_YOUR INSTRUCTIONS_
Should the word "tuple" occur in a line of the records, copy that line.

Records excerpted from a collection
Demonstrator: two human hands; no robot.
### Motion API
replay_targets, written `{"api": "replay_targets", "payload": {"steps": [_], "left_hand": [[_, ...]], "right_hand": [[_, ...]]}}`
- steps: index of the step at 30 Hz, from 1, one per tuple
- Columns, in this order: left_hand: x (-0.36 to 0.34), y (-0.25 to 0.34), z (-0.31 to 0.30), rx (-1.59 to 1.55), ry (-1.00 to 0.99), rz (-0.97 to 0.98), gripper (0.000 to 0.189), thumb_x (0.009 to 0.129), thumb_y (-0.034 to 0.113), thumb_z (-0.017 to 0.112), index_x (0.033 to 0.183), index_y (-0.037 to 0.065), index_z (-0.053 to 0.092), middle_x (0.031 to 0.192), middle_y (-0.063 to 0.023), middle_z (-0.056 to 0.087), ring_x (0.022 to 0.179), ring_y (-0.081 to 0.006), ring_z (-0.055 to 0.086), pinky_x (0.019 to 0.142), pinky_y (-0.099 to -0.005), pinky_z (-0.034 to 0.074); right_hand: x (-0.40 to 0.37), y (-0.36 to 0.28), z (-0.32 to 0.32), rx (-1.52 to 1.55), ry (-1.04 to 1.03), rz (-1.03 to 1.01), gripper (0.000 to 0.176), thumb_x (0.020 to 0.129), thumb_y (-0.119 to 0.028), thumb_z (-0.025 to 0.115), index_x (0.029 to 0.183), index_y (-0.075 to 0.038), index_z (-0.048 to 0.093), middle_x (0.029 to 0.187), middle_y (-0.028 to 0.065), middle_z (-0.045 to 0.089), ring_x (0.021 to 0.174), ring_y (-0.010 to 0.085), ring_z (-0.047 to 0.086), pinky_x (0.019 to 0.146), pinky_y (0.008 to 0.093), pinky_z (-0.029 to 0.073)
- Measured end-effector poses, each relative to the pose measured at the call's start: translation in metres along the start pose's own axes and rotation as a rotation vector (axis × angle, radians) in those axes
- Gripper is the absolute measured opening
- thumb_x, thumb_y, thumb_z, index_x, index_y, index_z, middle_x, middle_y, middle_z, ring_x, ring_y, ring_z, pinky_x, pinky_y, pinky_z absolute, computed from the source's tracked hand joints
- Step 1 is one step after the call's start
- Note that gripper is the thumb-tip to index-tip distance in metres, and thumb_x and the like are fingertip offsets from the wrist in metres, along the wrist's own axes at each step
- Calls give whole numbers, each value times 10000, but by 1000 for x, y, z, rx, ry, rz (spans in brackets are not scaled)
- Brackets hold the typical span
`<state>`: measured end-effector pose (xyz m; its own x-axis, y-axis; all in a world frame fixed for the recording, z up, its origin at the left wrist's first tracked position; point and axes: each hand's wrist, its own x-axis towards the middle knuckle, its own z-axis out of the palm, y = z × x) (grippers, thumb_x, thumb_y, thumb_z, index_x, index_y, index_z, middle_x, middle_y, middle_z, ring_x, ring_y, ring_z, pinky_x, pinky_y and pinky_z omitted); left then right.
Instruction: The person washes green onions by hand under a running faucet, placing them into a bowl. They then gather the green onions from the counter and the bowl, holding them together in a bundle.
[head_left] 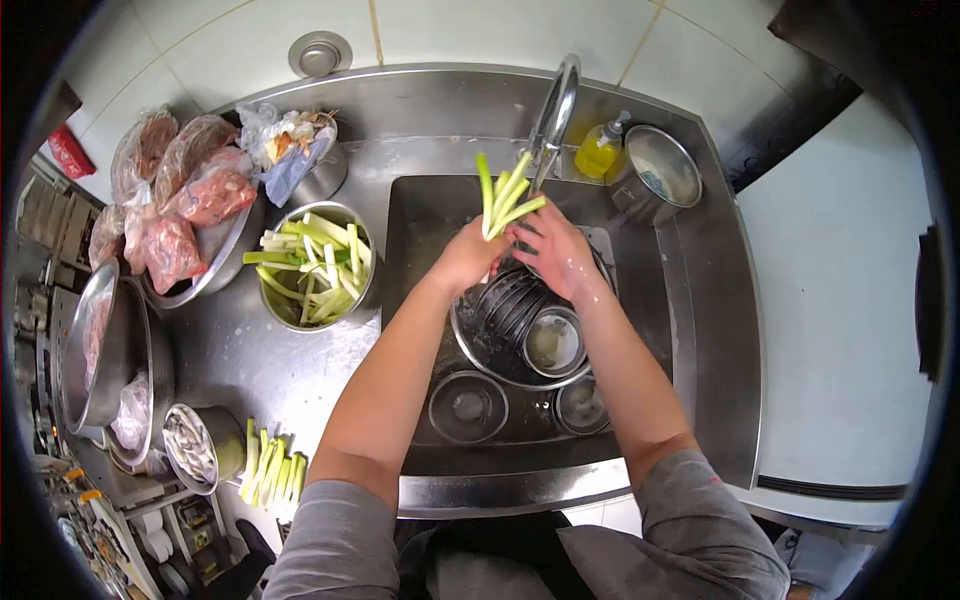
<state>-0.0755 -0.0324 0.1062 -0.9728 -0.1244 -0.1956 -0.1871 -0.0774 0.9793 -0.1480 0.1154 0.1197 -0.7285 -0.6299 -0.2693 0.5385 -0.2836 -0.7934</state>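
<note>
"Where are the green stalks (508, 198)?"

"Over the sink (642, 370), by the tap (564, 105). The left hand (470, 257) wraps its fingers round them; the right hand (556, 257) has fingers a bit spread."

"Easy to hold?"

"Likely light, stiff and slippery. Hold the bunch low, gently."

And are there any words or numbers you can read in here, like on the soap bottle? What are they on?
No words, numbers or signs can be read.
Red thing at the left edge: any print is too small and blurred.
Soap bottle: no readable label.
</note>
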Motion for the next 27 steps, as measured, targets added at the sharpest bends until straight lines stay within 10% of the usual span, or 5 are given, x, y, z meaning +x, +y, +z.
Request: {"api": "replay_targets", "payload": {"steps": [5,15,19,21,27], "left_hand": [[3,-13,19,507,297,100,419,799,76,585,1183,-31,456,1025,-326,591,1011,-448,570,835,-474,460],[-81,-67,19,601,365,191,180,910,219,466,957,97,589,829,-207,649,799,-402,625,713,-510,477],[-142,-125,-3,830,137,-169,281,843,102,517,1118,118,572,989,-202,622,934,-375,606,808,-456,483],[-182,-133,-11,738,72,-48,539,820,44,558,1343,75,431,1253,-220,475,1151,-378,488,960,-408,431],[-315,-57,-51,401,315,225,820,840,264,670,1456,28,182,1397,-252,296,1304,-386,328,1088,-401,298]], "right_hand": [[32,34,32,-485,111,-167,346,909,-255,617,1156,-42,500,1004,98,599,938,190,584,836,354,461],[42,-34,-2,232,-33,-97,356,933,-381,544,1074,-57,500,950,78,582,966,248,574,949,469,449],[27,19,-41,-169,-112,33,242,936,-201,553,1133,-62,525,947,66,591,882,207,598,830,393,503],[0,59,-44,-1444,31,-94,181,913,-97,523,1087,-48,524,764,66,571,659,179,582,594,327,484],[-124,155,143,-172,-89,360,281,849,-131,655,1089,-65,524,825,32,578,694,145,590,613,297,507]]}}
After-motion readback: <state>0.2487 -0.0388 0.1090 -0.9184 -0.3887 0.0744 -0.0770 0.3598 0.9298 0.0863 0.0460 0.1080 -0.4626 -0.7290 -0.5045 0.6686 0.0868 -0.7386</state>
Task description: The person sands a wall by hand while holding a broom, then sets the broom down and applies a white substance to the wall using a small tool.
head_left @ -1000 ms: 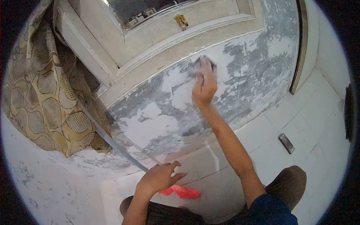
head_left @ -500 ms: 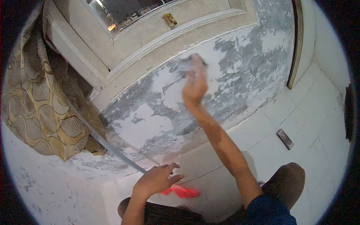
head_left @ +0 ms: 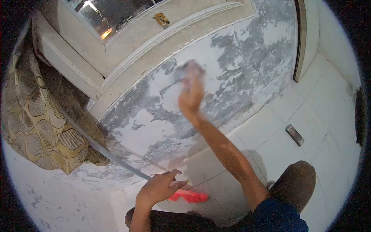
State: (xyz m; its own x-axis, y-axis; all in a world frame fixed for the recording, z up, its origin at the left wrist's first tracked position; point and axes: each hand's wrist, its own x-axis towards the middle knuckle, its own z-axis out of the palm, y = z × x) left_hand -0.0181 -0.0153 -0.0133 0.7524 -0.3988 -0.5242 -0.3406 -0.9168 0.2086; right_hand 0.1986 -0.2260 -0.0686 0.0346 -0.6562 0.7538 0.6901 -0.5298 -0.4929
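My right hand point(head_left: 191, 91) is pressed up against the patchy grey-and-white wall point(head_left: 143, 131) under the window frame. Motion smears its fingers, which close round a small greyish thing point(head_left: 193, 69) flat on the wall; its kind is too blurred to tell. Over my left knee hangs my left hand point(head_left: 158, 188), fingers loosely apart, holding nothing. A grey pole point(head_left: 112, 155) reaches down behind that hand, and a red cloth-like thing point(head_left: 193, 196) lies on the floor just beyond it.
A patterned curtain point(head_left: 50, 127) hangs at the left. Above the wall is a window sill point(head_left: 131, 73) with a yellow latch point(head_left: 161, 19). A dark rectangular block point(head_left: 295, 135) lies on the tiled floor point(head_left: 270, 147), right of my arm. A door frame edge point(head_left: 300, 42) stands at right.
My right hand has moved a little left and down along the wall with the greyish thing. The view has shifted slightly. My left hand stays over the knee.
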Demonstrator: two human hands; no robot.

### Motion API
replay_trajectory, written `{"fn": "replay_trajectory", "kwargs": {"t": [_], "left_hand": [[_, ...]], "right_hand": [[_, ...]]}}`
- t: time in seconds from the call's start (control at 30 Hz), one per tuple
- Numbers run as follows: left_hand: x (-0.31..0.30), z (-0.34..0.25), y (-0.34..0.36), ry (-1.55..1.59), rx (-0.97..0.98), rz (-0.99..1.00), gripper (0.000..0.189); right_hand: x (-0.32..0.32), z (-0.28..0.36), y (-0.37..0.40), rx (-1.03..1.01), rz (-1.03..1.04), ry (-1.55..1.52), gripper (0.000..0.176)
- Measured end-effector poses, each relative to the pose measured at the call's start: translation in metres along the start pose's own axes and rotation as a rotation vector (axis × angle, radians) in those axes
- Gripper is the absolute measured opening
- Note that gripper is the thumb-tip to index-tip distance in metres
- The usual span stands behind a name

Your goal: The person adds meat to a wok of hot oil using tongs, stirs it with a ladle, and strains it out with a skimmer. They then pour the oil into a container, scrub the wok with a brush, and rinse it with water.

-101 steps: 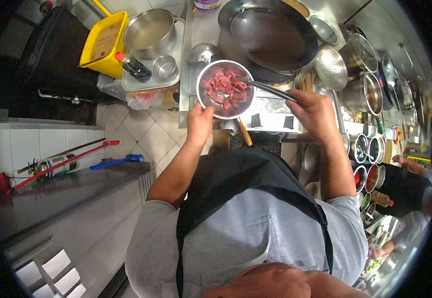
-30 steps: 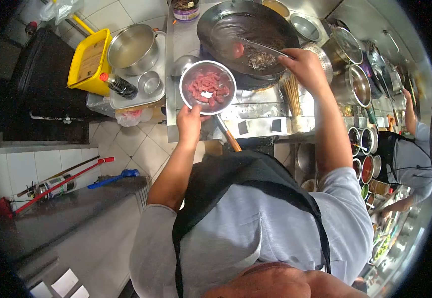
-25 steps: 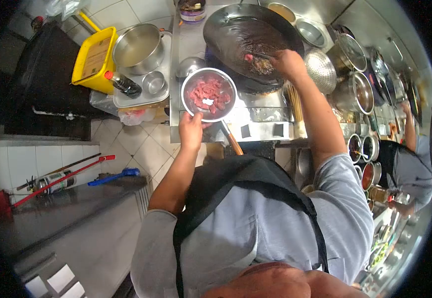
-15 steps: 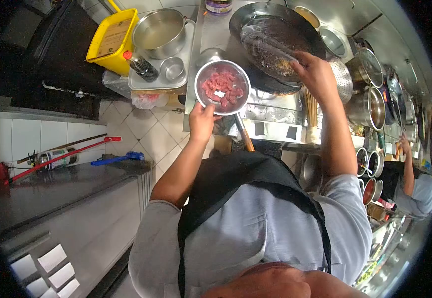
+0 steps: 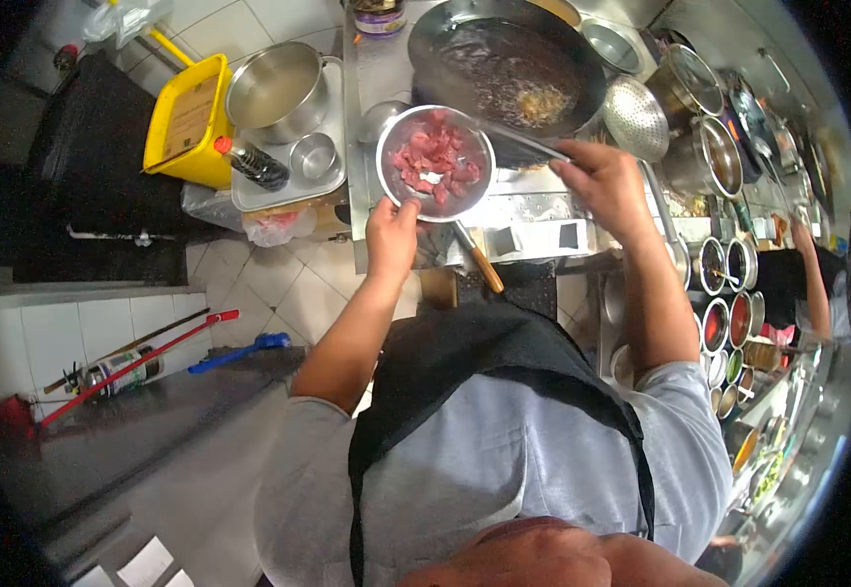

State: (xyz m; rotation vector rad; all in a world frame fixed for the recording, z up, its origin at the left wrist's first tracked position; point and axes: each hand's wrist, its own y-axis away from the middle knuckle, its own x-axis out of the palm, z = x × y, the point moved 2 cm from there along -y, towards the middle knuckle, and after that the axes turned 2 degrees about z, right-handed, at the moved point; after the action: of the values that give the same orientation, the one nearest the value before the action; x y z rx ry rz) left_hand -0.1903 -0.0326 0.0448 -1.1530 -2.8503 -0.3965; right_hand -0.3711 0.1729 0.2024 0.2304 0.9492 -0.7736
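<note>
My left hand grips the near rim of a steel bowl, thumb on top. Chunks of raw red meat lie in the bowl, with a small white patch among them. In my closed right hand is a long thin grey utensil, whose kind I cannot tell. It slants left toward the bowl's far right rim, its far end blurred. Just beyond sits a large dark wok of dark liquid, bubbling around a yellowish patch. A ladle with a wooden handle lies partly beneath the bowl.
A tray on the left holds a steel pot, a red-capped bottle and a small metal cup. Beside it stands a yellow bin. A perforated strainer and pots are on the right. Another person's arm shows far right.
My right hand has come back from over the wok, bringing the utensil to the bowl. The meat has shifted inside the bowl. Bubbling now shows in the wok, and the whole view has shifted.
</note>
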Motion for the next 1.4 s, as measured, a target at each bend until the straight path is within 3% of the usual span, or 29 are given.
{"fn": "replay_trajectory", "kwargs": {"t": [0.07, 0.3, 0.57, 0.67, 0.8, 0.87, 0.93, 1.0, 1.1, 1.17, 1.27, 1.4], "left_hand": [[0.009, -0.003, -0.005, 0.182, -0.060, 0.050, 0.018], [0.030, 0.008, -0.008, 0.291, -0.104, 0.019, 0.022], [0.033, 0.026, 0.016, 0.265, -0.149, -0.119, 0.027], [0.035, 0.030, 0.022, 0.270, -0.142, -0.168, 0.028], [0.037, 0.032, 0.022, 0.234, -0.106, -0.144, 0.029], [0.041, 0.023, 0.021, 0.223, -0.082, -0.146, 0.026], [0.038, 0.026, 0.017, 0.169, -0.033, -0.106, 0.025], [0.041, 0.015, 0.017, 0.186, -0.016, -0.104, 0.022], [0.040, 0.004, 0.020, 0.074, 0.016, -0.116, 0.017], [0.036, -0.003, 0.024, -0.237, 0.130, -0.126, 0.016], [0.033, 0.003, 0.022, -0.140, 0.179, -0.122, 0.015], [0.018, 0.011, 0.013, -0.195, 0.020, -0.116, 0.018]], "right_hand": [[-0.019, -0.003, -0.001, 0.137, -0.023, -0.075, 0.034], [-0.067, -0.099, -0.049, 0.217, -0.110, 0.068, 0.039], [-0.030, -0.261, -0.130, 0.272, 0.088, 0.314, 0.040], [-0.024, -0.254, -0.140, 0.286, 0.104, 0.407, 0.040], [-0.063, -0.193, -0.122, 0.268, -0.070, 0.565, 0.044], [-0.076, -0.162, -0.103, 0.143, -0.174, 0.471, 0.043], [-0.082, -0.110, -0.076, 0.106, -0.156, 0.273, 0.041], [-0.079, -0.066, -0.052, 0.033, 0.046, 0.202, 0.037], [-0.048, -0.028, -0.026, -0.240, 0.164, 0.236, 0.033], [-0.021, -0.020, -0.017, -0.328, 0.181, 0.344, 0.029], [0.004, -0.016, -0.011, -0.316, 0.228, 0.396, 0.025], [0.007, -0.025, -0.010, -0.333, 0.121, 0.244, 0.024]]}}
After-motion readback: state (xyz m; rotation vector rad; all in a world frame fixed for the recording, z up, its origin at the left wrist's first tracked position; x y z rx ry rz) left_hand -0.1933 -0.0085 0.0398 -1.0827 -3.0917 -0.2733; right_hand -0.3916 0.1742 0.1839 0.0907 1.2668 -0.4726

_REPLY TO THE TASK_
- steps: index of the step at 30 Hz, from 1, one per tuple
- t: time in seconds from the call's start (control at 30 Hz), one per tuple

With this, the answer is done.